Game designer and thoughtful critic Ernest Adams (his Designer’s Notebook column at Gamasutra is good reading) mused about an F2P developer’s presentation:

Zhan Ye explained in his lecture that in F2P game design, every feature must be measured by two metrics: is it fun, and does it make money? The designer is no longer free to concentrate purely on creating a fun game; the designer must be a businessperson.
The F2P business model seems a bit weird to me — it distorts what I think of as the designer’s main role — but it’s not wrong in and of itself, just different.

This reminded me a lot of a complaint from a graphic designer leaving Google a few years ago:

Yes, it’s true that a team at Google couldn’t decide between two blues, so they’re testing 41 shades between each blue to see which one performs better. I had a recent debate over whether a border should be 3, 4 or 5 pixels wide, and was asked to prove my case. I can’t operate in an environment like that. I’ve grown tired of debating such minuscule design decisions.

The industrial revolution – and especially the concept of scientific management – replaced the concept of craftsmanship with the efficiency of repeatable production. You can’t manufacture the creative work of ad copy, game design, or graphic design, but metrics allow businesses to know with industrial precision what works and doesn’t.

Every formerly creative decision is now an opportunity to be unambiguously wrong. Efficiency replaces autonomy.

Where it used to be possible to design things for design’s sake to meet a designer’s personal standards for quality, it’s increasingly easy for businesses to analyze the effects of even very small aspects of those designs. The designer is used to relying on personal taste, gut instinct, or professional standards to deal with the thousand small questions that crop up in every design, and it feels good to intuitively know the right answers.

The first thing everyone writes about metrics (like A/B tests) is that you’re going to be surprised how often your intuition is wrong, even on questions that seem obvious and easy to answer. The new (or newly accessible) metrics are immensely frustrating to designers for three reasons:

  1. Analytics tools are one more damn thing to learn
  2. that often reveal experience to only be assumption
  3. and transform personal decisions into business decisions.

The valid argument I see against the intrusion of metrics is that they’re short-sighted, eg. a green button may increase sales 8% now but introduces an inconsistency in overall site theme that won’t be measured in the future. That’s hard to make when the web’s cheap distribution can give you millions of new opportunities for revenue in a matter of a few days or hours — or allow you to earn more than you thought off the very few you do have.

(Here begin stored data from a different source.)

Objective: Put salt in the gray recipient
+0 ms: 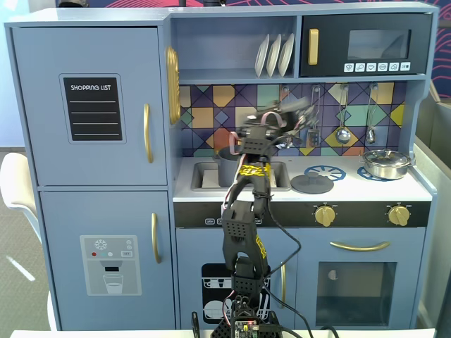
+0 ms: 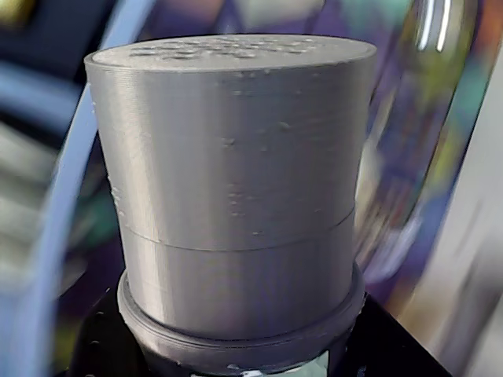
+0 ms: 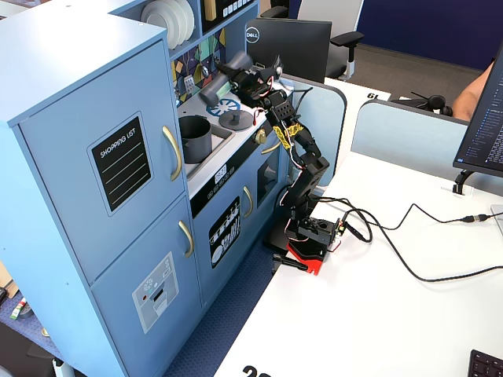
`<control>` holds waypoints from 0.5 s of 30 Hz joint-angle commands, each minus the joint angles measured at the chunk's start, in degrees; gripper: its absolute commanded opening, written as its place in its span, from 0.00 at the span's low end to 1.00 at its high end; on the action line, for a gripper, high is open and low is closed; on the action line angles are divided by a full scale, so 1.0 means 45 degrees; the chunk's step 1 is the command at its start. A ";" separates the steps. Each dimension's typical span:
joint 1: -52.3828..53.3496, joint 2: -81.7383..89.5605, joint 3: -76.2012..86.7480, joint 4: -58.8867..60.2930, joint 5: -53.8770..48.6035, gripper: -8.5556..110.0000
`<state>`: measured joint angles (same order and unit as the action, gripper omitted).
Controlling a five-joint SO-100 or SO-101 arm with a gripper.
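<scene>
The salt (image 2: 232, 173) is a gray cylindrical shaker that fills the wrist view, its perforated top facing away. My gripper (image 2: 244, 357) is shut on its lower body, with black fingers (image 2: 98, 349) at either side. From the side fixed view the salt (image 3: 222, 81) hangs tilted, top end down and to the left, above the counter, held by the gripper (image 3: 250, 77). The gray recipient (image 3: 195, 138) stands in the sink, below and left of the shaker's top. From the front, the gripper (image 1: 273, 118) is motion-blurred, above and right of the gray recipient (image 1: 225, 165).
A flat gray lid with a knob (image 1: 312, 183) lies on the left burner and a shiny silver pan (image 1: 386, 163) on the right one. Ladles (image 1: 342, 132) hang on the backsplash, close behind the gripper. White plates (image 1: 275, 55) stand on the shelf above.
</scene>
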<state>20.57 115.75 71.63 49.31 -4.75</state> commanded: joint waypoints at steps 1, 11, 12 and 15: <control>-0.2578 0.1133 -0.0234 0.0762 0.6562 0.07; -0.5820 -0.0430 -0.0527 -0.1719 1.0938 0.07; -0.5820 -0.0742 -0.0781 -0.1836 1.1387 0.07; -0.5840 -0.1660 -0.1758 -0.1836 1.2539 0.07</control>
<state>-4.57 110.74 70.58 43.42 44.82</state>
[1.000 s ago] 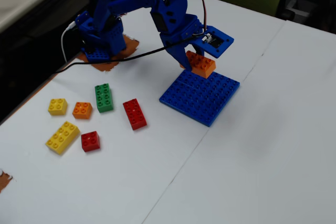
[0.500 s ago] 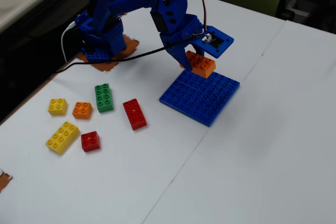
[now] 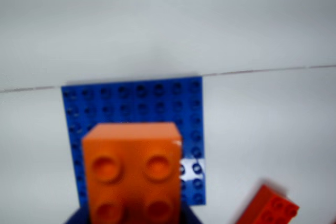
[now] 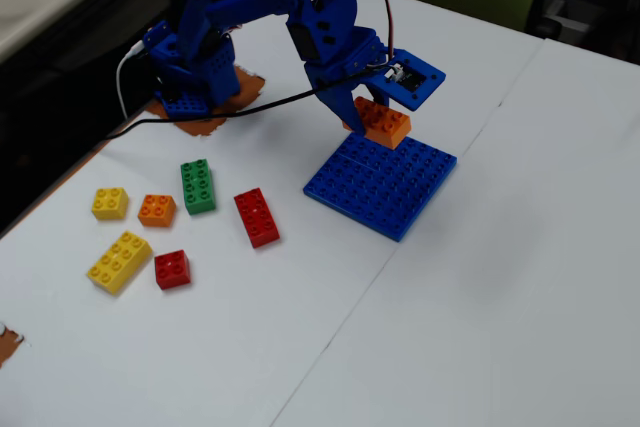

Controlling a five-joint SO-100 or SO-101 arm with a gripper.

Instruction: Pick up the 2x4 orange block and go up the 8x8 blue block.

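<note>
The orange plastic 2x4 studded brick [image 4: 382,122] is being held clamped in the blue two-finger gripper [image 4: 362,119], hanging at the far edge of the large flat blue plastic 8x8 studded plate [image 4: 381,183], right of centre in the fixed view. Nothing is changing from half a second ago: arm and brick are staying put, so placement seems paused. In the wrist view the brick [image 3: 132,176] is covering the plate [image 3: 134,106], a red plastic brick [image 3: 268,209] lying lower right.

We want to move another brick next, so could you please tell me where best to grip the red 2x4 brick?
Grip the red 2x4 brick across its two long sides at mid-length, coming from straight above. It lies flat, studs up, with bare table on both long sides, so the jaws should fit there.
</note>
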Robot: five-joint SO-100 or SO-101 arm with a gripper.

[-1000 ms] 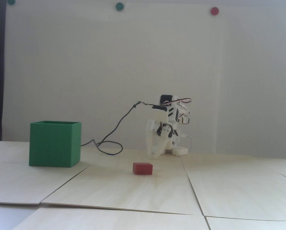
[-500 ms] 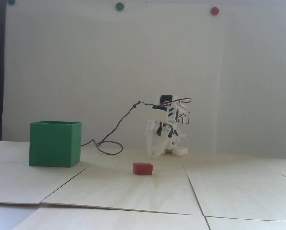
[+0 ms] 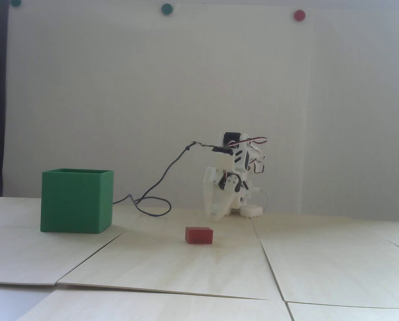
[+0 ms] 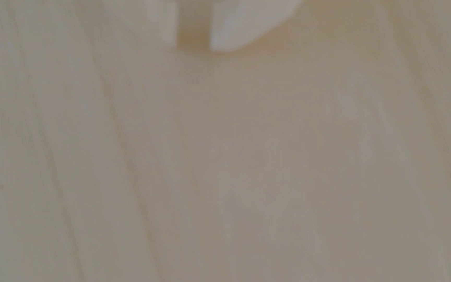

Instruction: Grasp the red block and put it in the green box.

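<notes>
In the fixed view the white arm sits folded at the back of the pale wooden table (image 3: pixel 319 267), its gripper (image 3: pixel 213 214) pointing down with the tips just above the surface. The wrist view shows the gripper (image 4: pixel 193 46) slightly parted, a narrow gap between its two blurred white fingers (image 4: pixel 229 29), pinching nothing. The red block (image 3: pixel 199 235) lies flat on the table just in front of the gripper, apart from it. The green box (image 3: pixel 76 200) stands upright well to the block's left. A dark cable (image 3: pixel 159 180) loops between box and arm.

Small white plastic arm (image 3: pixel 233 180), black servo blocks, red-white-black wires looped on top, thin dark cable (image 3: pixel 159 180) trailing off
</notes>
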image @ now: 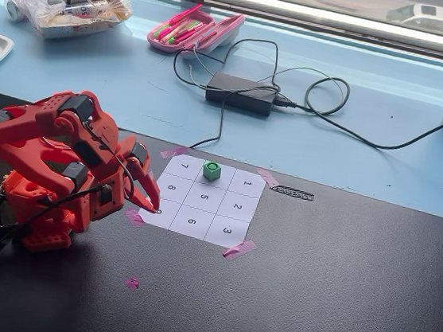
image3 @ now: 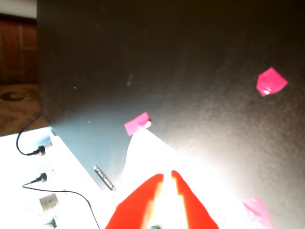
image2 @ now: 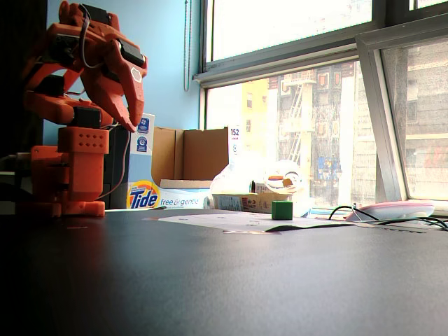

Designers are going to have to live with metrics trumping their professional experience and personal taste, at least whenever they work for a boss or investor. it’s not that this is a new awful trend, it’s that capitalism is redefining what it means to do design. The pursuit of profit isn’t strangling creativity, it’s changing what it means to be creative from achieving a singular artistic vision to experimenting and improving iteratively.